Hi All,
I would like to start this topic off with a video.
https://www.youtube.com/watch?v=RW7AFP8wnR8Ok so you see the problem? Honestly watching the video will help. Ok Your camera can capture a huge dynamic range but adobe expects you to use a small proportion of that. So they apply an S curve to your raw file. This stops you recovering highlight detail and shadow detail.
3D lut creator can in later versions create a camera profile without that S curve, which helps you get the best detail from your raw file.
but that's going to cost $250.
Adobe DNG converter does have a custom setting that will let you convert to a linear conversion without the S curve. This might help.
It is free (which is a help).
http://dcptool.sourceforge.net/Introduction.html This is a free tool which should decompile an adobe dcp file to xml let you edit it and then recompile. You should then be able to apply this profile in lightroom / photoshop and get the detail adobe took away.
OK here are some experiments.
first an xrite profile for my k1 decompiled I find
<ProfileHueSatMapEncoding>0</ProfileHueSatMapEncoding>
ok its a big table but it's only color correcting a photo of my macbeth chart to make the swatches the correct color.

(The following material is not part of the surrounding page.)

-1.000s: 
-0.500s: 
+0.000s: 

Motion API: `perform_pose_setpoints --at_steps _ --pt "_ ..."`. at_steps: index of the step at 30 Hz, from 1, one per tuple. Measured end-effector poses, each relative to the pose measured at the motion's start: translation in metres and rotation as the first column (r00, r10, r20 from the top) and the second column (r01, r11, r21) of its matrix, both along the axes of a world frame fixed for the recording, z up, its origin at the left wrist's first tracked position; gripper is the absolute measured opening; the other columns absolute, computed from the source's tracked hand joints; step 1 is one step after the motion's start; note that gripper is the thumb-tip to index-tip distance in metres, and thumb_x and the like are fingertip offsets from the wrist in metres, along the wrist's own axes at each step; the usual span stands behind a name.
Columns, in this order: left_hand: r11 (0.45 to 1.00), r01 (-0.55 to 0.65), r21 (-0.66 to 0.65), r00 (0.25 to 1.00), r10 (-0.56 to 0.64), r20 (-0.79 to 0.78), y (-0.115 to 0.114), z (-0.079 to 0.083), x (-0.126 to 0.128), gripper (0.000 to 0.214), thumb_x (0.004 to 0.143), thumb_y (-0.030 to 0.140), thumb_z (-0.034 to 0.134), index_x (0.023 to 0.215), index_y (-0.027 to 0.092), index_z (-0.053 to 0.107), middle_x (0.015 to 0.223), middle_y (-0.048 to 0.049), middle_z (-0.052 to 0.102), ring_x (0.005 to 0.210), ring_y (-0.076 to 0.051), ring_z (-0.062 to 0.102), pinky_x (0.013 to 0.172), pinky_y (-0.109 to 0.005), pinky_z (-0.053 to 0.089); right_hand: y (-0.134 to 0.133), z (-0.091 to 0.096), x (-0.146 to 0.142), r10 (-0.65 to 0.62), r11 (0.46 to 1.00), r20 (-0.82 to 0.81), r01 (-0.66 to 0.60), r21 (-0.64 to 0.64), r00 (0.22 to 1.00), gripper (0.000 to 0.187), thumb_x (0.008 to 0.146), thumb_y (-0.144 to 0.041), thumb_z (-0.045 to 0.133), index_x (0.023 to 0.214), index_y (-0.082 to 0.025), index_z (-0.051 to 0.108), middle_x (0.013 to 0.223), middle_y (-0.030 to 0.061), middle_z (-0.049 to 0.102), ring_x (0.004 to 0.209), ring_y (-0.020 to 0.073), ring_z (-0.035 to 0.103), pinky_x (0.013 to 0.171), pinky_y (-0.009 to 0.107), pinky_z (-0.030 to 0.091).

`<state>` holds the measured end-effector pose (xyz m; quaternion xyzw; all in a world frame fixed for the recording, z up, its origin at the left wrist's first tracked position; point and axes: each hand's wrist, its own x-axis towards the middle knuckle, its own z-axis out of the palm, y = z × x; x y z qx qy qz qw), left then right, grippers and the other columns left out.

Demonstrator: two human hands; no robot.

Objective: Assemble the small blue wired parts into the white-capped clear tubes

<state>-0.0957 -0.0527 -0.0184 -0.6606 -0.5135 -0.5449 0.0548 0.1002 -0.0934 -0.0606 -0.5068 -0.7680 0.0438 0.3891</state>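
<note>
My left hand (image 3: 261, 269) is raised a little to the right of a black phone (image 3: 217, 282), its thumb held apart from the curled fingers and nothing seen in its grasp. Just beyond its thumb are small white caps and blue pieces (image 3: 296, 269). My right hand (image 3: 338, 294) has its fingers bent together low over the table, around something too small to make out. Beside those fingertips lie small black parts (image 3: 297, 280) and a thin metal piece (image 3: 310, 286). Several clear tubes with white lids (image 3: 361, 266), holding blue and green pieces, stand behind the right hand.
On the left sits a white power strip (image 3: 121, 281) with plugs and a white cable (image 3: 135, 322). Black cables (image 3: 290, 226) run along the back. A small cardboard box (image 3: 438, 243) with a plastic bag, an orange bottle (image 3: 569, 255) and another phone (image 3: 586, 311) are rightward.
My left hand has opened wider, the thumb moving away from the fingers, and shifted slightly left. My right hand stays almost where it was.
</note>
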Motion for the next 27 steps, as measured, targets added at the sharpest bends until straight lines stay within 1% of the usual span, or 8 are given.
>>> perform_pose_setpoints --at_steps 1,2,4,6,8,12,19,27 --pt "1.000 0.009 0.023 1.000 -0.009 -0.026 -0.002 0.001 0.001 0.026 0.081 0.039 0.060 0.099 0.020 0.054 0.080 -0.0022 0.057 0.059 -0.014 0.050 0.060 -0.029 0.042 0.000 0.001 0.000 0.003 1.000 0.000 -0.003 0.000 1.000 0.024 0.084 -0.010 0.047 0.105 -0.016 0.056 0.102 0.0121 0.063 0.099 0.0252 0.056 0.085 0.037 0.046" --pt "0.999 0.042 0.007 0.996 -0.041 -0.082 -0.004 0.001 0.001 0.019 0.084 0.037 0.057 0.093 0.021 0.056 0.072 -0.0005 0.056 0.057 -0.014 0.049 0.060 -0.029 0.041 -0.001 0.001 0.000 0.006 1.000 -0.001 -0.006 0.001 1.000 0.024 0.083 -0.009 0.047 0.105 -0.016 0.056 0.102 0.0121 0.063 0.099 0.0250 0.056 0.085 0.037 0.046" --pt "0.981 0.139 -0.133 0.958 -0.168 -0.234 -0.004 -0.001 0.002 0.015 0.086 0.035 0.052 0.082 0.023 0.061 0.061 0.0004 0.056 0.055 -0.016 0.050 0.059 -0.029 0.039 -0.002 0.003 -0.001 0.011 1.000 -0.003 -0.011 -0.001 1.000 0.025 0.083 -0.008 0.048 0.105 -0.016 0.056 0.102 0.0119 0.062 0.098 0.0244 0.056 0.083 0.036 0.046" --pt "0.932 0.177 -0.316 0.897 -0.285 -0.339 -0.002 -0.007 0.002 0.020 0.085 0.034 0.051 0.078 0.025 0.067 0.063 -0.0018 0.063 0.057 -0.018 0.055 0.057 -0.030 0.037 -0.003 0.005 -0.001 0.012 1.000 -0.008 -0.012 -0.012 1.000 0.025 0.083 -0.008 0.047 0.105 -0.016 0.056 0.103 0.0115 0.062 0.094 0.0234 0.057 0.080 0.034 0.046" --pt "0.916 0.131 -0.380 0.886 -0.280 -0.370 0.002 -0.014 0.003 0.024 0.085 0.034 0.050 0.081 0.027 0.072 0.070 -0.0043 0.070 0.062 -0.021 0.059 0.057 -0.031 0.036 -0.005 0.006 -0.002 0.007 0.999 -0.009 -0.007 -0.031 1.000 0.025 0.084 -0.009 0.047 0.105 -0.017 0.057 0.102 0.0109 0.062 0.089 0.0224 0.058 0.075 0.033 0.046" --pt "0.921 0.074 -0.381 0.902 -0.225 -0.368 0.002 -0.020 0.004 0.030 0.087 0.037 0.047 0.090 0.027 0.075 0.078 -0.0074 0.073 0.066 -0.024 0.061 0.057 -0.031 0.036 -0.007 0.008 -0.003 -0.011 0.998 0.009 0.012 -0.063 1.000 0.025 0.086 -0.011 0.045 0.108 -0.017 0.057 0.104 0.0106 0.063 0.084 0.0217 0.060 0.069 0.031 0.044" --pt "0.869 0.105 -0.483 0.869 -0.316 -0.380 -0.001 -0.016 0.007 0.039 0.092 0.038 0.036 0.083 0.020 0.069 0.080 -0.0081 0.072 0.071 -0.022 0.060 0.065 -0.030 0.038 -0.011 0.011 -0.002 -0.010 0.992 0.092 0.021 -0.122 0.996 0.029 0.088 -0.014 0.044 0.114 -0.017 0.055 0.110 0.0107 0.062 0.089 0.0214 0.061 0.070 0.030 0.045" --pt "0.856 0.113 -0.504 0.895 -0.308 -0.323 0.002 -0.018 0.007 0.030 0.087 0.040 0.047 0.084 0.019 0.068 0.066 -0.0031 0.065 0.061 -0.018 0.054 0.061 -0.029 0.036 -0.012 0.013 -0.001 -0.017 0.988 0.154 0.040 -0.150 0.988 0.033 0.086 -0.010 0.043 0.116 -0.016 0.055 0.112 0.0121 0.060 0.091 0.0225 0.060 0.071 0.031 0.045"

The hue twists mentioned on the video and dcptools home page.
That's about what you would expect.
If you decompile some of adobes dcp files you find other tables including the contrast curve , delete that and recompile and you have a linear profile that you can work with.
On Windows:
Save DCPs to:
C:\Users\_Username_\AppData\Roaming\Adobe\CameraRaw\CameraProfiles
Load base DCPs from:
C:\ProgramData\Adobe\CameraRaw\CameraProfiles
Save Lightroom presets to:
LR7.2 and below C:\Users\_User name_\AppData\Roaming\Adobe\Lightroom\Develop Presets
LR7.3 and above C:\Users\_Username_\AppData\Roaming\Adobe\CameraRaw\Settings
On Mac:
Save DCPs to:
/Users/_User name_/Library/Application Support/Adobe/CameraRaw/CameraProfiles
Load base DCPs from:
/Library/Application Support/Adobe/CameraRaw/CameraProfiles
Save Lightroom presets to:
LR7.2 and below /Users/_User name_/Library/Application Support/Adobe/Lightroom/Develop Presets
LR7.3 and above /Users/_User name_/Library/Application Support/Adobe/CameraRaw/Settings
Have fun. You do need to save the profiles to the right location or they don't turn up in lightroom, they do seem tied to camera model, which is probably a good thing.